What you should do
For this exercise, the lines from the one with "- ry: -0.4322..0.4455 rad" through the final line of the data below are to be transcribed exactly, and pictures are to be skipped.

Data excerpts
▼

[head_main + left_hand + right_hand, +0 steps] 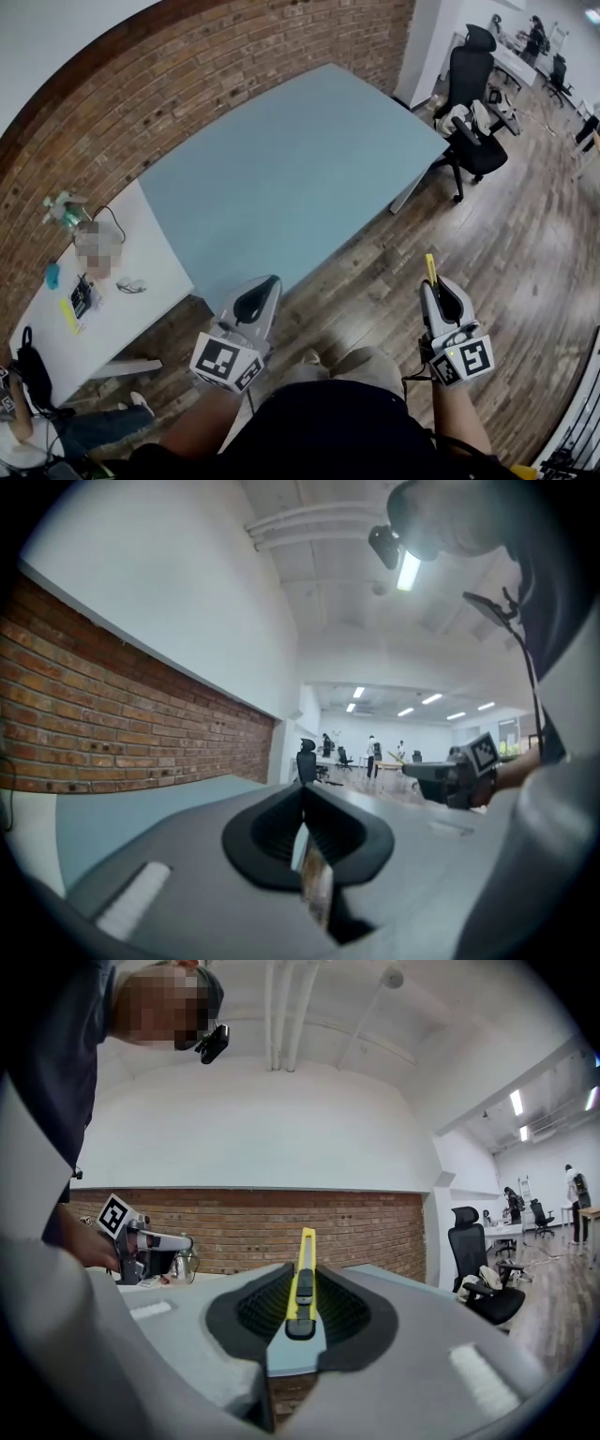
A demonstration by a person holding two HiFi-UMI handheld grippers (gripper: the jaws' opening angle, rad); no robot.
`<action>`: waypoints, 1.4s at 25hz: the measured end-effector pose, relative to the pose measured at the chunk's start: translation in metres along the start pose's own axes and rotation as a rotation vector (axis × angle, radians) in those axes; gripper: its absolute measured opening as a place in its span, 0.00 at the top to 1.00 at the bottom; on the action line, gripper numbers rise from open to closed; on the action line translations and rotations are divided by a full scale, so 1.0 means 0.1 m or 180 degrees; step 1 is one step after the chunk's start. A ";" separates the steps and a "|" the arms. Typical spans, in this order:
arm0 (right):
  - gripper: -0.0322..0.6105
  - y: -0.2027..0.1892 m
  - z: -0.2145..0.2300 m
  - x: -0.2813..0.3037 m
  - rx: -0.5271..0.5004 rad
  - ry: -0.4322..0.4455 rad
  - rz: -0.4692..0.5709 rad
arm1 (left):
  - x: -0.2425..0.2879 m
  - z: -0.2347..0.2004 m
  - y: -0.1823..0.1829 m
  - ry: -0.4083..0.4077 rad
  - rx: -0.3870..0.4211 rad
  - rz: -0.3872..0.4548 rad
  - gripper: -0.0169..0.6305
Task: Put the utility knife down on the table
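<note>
One yellow utility knife [307, 1255] stands gripped between the partly closed jaws of the right gripper [442, 286] at four o'clock in the head view, above wooden floor [506, 234], off the pale blue table [281, 169] at twelve, with the left gripper [265, 284] closed and empty at seven.

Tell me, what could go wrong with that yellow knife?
The utility knife sticks out beyond the right hand-held gripper, so it might tilt or slip. It hangs over the wooden floor, short of the blue table; released now, it would likely drop.
</note>
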State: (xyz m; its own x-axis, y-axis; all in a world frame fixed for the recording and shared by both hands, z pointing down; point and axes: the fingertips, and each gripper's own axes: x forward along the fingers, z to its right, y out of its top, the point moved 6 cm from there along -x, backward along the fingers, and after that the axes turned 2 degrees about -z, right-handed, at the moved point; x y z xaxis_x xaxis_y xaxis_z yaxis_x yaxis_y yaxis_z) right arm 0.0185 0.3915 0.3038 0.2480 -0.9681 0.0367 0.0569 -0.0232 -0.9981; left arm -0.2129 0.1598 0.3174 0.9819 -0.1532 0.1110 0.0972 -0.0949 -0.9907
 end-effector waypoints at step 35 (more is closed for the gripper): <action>0.84 -0.18 1.75 3.36 0.0052 0.1481 -0.0212 | 1.91 -1.13 0.53 0.1477 0.0182 -0.0103 0.98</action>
State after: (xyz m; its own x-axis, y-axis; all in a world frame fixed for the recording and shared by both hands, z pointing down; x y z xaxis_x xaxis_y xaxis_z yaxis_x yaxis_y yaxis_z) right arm 0.2700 0.1099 0.3425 -0.2162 -0.9738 0.0709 0.0743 -0.0888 -0.9933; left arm -0.0382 0.0143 0.2947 0.8032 -0.5759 0.1523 0.1482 -0.0544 -0.9875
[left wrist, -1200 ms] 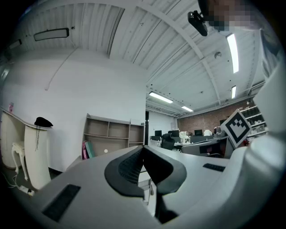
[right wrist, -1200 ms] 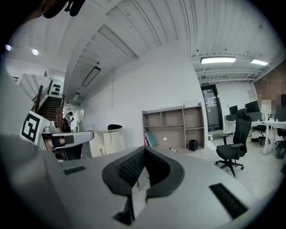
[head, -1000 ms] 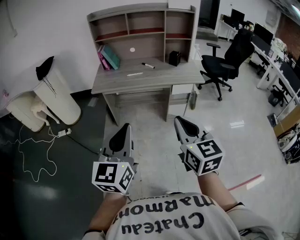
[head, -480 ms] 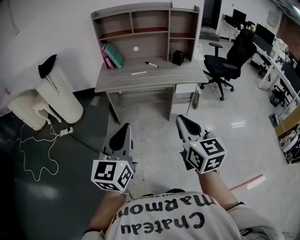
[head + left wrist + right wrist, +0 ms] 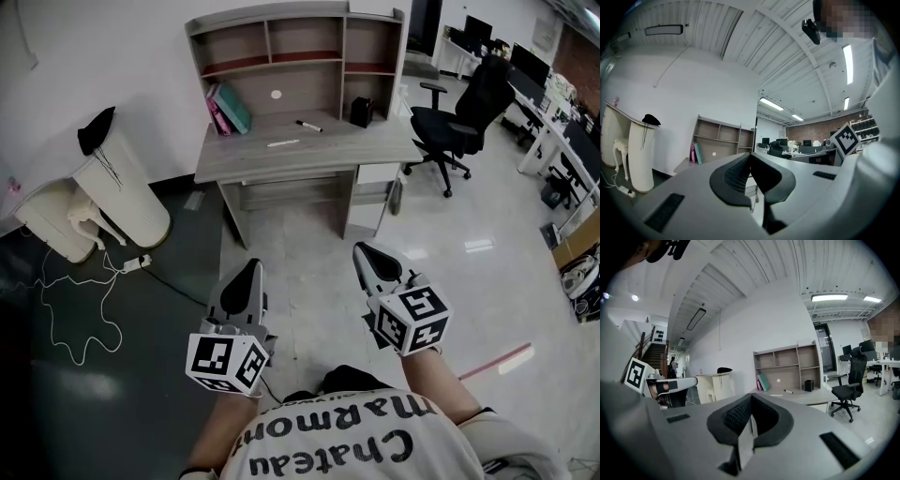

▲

Result for this exercise
  - ry: -0.4322..0.4455 rad
  - rz: -0.4692..0.5709 rad
arm1 (left):
  - x: -0.2425..0.2879 m
  - z: -0.2347..0.2004 m
  - y: -0.1823..0.1829 m
  - ry: -0.4083..0.4077 rad
  - rx: -0.3870..0.4211 rad
  - rz: -0.3872..0.4548 rad
  - gripper: -0.0169..0.6305
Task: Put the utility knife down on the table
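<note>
One yellow utility knife [307, 1255] stands gripped between the partly closed jaws of the right gripper [442, 286] at four o'clock in the head view, above wooden floor [506, 234], off the pale blue table [281, 169] at twelve, with the left gripper [265, 284] closed and empty at seven.

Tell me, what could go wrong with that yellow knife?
The utility knife sticks out beyond the right hand-held gripper, so it might tilt or slip. It hangs over the wooden floor, short of the blue table; released now, it would likely drop.
</note>
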State: (xyz m; its own x-axis, y-axis; all in a world frame fixed for the recording and shared by both hands, z pointing down; point and axes: the fingertips, and each gripper's own axes: x forward along the fingers, z to its right, y out of its top, the point moved 6 cm from there along -x, backward along the fingers, and after that the axes turned 2 degrees about -z, right-handed, at the moved point; x y z xaxis_x xaxis_y xaxis_z yaxis_x yaxis_y yaxis_z) right arm 0.0185 0.3915 0.3038 0.2480 -0.9681 0.0367 0.0569 -0.0232 -0.9981; left arm -0.2129 0.1598 0.3174 0.9819 -0.1532 0.1110 0.0972 -0.0949 -0.9907
 end-effector waypoints at step 35 (more is closed for the gripper): <action>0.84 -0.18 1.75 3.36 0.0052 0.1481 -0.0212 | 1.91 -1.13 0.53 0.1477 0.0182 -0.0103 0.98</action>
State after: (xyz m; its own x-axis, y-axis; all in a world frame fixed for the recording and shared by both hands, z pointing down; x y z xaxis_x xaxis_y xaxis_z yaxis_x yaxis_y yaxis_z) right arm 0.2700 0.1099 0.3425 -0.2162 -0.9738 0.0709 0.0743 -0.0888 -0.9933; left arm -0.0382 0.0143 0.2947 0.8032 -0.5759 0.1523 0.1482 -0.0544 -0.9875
[left wrist, -1200 ms] 
[right wrist, -1200 ms] 
[head, -1000 ms] 
[head, -480 ms] 
[head + left wrist + right wrist, +0 ms] 

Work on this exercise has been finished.